In 1960 the governor at the time, John Patterson, threatened to stop public funding to the school if they did not expel the students who were protesting for their rights. One of the nine students expelled is St. John Dixon, who took the injustice to the federal court, and won on appeal, giving college students now the right to speak out, without fear of expulsion.
“We were expelled in 1960, 50 years later they called us back to the university and gave us our degree,” said Dixon.
Students who attended the panel discussion on campus appreciated the sacrifices the men made.
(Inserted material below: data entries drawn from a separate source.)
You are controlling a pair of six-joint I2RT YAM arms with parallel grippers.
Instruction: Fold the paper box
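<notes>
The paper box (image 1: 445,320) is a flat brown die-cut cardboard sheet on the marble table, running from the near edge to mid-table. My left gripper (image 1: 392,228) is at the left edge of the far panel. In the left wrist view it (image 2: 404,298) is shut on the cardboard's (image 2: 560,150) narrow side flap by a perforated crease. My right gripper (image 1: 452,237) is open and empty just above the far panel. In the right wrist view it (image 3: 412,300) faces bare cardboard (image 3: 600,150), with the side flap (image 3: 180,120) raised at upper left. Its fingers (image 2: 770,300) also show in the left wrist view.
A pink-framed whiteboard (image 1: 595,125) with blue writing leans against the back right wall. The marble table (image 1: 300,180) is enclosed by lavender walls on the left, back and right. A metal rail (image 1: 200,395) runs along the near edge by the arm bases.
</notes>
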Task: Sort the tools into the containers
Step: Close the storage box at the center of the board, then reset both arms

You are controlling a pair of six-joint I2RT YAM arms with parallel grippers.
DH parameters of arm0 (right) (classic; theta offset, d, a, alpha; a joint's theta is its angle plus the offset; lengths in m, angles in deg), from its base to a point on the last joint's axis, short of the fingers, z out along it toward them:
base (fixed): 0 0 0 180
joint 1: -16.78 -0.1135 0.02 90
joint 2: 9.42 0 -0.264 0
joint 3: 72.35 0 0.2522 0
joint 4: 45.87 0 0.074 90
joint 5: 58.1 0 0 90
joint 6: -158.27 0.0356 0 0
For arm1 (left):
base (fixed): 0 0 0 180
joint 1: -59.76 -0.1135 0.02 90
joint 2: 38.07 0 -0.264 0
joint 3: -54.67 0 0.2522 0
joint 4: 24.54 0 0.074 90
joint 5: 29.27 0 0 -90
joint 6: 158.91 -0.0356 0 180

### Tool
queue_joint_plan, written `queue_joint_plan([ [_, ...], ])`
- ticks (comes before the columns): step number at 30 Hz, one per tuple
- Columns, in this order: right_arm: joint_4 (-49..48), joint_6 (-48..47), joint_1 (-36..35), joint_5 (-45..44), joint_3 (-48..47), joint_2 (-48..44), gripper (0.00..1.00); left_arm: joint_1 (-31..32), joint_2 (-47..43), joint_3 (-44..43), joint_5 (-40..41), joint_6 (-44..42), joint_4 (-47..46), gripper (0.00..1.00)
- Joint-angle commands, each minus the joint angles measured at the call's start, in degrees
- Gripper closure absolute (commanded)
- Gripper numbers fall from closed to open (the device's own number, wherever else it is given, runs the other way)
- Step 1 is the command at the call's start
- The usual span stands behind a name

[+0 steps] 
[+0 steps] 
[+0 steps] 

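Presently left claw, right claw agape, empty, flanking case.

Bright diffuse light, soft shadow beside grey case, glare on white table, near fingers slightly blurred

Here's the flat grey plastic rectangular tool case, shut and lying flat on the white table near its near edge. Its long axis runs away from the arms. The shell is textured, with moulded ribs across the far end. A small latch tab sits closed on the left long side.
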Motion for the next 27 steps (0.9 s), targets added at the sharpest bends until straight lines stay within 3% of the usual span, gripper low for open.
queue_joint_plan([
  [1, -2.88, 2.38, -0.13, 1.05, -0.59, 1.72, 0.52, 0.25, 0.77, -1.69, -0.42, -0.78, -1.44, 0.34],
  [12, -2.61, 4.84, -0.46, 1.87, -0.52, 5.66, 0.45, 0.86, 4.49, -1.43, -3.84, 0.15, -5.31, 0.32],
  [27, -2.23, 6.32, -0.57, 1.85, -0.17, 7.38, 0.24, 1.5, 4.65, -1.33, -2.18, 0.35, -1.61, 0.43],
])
“They are someone that I look up to,” said ASU student Kennedy Smith. “And if possible, we need a statue of them on the ASU campus, to commemorate what they did, because they paved the way for us.”
The men traveled from all across the U.S. to speak with students, in hopes that they will continue to pursue justice.
“Maybe the young people will get a vision, that we got to do something about the wrongdoings of people in this country,” said Dixon.
A sit-in at a lunch counter re-energized the struggle for civil rights, and so many years later continues to send the same message.
“I remember something that Michelle Obama said: ‘When they go low you go high,’ and we sit so they can stand,” Dixon said.
St. John Dixon, James McFadden, and Joseph Peterson will be on the ASU campus the next two days hosting events to honor their brave sacrifices for freedom.